Plant Material and Growth Conditions

Arabidopsis (Arabidopsis thaliana; Columbia ecotype 0) plants were grown in a controlled environment chamber (16-h-light/8-h-dark cycle, 23°C day/20°C night, 50% humidity, and light intensity of 8,000 LUX). Flowers were tagged upon opening and the developing seeds were collected at 5, 7, 9, 11, or 13 DAF, in the middle of a light cycle (between 11 am and 2 pm central U.S. time).

Seed Oil Content

FA content of developing Arabidopsis seeds at 5, 7, 9, 11, and 13 DAF was determined as described earlier (Hajduch et al., 2006) with minor modifications. Seeds were divided into three Teflon-lined glass screw cap vials per developmental stage (approximately 50 mg of seeds per tube) and dried at 80°C overnight. After dry weight determination, 1 mL of 14% BF3 in methanol was added to each tube along with 17:0 internal standard dissolved in toluene (0.5% of dry mass exactly). Total volume of toluene was brought to 150 μL and samples were incubated at 95°C for 90 min, with mixing every 10 min. After incubation, samples were cooled to 25°C. To each tube, 1 mL of water and 3 mL of hexane were added. Tubes were vortex mixed and centrifuged at 3,000g for 5 min. The upper phase was removed and transferred to a conical glass tube. Samples were back extracted with additional 3 mL of hexane, dried under N2, and resuspended in 400 μL of hexane before GC analysis. The GC analyses and quantitation were performed as described previously (Hajduch et al., 2006).

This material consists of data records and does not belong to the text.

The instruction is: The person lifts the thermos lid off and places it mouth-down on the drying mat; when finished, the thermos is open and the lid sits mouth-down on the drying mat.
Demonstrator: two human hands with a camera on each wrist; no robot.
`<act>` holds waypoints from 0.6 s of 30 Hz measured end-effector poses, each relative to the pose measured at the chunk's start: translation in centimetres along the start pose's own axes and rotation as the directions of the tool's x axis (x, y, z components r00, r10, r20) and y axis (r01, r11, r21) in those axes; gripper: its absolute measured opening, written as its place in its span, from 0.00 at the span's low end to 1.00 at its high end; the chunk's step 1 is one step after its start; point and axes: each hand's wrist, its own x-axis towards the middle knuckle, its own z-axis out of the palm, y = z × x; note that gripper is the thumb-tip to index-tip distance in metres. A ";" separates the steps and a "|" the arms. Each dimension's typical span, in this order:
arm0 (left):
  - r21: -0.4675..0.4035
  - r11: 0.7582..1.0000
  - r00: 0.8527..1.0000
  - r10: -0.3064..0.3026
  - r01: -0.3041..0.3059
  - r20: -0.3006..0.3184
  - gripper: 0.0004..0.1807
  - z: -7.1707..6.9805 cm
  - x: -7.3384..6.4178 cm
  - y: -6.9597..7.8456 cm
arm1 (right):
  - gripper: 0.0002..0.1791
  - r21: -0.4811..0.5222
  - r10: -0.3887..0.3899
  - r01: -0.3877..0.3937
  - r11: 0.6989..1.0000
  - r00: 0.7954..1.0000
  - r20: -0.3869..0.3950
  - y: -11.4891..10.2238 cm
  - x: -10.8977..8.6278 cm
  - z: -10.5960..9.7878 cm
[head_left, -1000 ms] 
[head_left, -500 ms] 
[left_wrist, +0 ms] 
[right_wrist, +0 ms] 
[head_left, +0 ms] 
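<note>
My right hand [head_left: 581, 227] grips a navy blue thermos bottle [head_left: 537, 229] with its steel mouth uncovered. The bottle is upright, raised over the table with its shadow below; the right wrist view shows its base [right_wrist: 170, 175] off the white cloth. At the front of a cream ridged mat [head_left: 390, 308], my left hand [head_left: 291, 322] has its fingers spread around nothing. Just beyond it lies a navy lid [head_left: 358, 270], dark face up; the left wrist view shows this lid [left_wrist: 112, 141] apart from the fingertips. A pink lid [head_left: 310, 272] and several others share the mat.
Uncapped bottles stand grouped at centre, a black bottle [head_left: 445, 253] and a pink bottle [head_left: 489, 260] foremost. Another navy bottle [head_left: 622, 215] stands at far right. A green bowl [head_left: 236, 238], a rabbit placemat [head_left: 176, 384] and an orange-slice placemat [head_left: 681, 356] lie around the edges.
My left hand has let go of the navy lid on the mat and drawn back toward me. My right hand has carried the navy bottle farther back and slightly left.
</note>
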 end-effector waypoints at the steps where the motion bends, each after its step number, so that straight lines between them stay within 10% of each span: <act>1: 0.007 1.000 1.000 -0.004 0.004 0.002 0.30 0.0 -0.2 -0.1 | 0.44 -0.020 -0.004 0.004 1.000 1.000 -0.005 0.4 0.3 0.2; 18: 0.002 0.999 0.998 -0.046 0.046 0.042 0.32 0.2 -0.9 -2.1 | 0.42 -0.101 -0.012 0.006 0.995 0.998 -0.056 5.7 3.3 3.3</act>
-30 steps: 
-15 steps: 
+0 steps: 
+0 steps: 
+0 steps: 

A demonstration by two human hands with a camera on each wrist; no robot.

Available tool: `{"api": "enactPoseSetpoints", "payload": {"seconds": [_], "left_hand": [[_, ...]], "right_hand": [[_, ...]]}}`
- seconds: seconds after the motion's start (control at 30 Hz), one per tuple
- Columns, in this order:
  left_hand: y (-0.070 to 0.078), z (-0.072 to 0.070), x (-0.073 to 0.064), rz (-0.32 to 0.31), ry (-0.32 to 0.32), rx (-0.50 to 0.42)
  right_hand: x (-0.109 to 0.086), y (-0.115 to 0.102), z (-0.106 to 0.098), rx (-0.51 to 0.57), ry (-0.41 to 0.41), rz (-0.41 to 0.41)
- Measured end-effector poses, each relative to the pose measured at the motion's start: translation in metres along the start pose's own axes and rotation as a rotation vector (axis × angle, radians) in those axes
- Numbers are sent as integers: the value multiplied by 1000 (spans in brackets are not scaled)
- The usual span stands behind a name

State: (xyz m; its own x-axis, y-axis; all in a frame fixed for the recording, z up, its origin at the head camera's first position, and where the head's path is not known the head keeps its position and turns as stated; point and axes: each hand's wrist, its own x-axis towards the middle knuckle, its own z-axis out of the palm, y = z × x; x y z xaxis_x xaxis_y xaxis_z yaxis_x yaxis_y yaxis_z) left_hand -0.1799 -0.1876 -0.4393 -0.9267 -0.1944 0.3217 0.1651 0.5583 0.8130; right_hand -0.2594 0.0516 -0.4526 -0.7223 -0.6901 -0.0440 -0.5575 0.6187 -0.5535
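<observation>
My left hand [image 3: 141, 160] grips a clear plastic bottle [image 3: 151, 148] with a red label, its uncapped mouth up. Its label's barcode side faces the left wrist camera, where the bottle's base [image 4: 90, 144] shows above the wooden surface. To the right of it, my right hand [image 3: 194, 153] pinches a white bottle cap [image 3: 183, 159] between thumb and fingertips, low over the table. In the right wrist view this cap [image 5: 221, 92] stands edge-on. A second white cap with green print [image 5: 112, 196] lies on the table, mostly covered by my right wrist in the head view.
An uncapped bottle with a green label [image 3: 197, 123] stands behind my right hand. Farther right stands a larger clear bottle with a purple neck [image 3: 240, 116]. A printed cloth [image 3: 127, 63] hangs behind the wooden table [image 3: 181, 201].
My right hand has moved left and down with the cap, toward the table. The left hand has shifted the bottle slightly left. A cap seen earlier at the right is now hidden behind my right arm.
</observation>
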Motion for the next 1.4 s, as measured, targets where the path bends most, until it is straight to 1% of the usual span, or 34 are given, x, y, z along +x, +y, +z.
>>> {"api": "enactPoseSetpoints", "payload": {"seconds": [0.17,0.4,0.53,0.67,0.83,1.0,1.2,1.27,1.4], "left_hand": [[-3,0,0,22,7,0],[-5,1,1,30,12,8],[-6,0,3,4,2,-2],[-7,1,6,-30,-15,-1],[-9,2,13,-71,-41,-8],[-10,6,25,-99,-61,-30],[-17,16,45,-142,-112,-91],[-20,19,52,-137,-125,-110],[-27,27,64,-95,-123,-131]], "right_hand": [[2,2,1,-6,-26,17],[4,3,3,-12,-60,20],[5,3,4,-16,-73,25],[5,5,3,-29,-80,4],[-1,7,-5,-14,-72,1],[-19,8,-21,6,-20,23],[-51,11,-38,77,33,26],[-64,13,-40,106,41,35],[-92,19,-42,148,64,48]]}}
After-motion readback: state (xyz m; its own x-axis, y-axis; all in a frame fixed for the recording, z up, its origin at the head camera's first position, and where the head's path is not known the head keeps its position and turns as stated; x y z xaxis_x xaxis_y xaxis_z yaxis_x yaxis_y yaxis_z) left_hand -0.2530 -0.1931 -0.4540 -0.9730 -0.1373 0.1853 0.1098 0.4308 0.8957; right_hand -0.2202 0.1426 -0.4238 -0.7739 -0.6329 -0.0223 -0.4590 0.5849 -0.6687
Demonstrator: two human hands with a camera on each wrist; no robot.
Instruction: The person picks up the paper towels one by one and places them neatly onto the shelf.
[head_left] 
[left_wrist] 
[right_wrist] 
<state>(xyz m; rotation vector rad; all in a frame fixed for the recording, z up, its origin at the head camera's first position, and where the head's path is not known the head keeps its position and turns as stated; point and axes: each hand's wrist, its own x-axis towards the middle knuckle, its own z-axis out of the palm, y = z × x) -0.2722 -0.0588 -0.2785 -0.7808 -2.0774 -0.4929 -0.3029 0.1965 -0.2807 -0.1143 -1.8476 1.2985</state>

Protein Isolation and Cy5 Labeling

A total protein fraction was isolated from developing seeds and quantified using the Coomassie dye binding assay (Bio-Rad) with γ-globulin as the standard. For Cy5 labeling, protein pellets were reconstituted in 30 mm Tris-HCl, pH 8.5, containing 7 m urea, 2 m thiourea, and 4% (w/v) CHAPS with vortex mixing for 30 min at 25°C followed by centrifugation for 15 min at 14,000g to remove insoluble material. Then, 50 μg of protein were adjusted to final volume of 10 μL. One microliter of Cy5 (100 pmol) was added and the mixture was incubated on ice for 30 min in the dark. The labeling reaction was terminated by adding 1 μL of 10 mm Lys followed by incubation on ice for an additional 10 min in the dark. For isoelectric focusing (IEF), 50 μg of protein were mixed with equal volume of 2× sample buffer (8 m urea, 130 mm dithiothreitol, and 4% [w/v] CHAPS), incubated 10 min on ice, mixed with 2.25 μL of IPG buffer (Amersham Biosciences), and adjusted to total volume of 450 μL with 1× sample buffer.

For preparative colloidal Coomassie Brilliant Blue G-250-stained gels, protein pellets were resuspended in IEF resuspension media (8 m urea, 2 m thiourea, 2% [w/v] CHAPS, 2% [v/v] Triton X-100, 50 mm dithiothreitol) with vortex mixing as described above. For IEF, 1 mg of total protein was mixed with 2.25 μL of appropriate IPG buffer in a total volume of 450 μL of preparative IEF resuspension medium.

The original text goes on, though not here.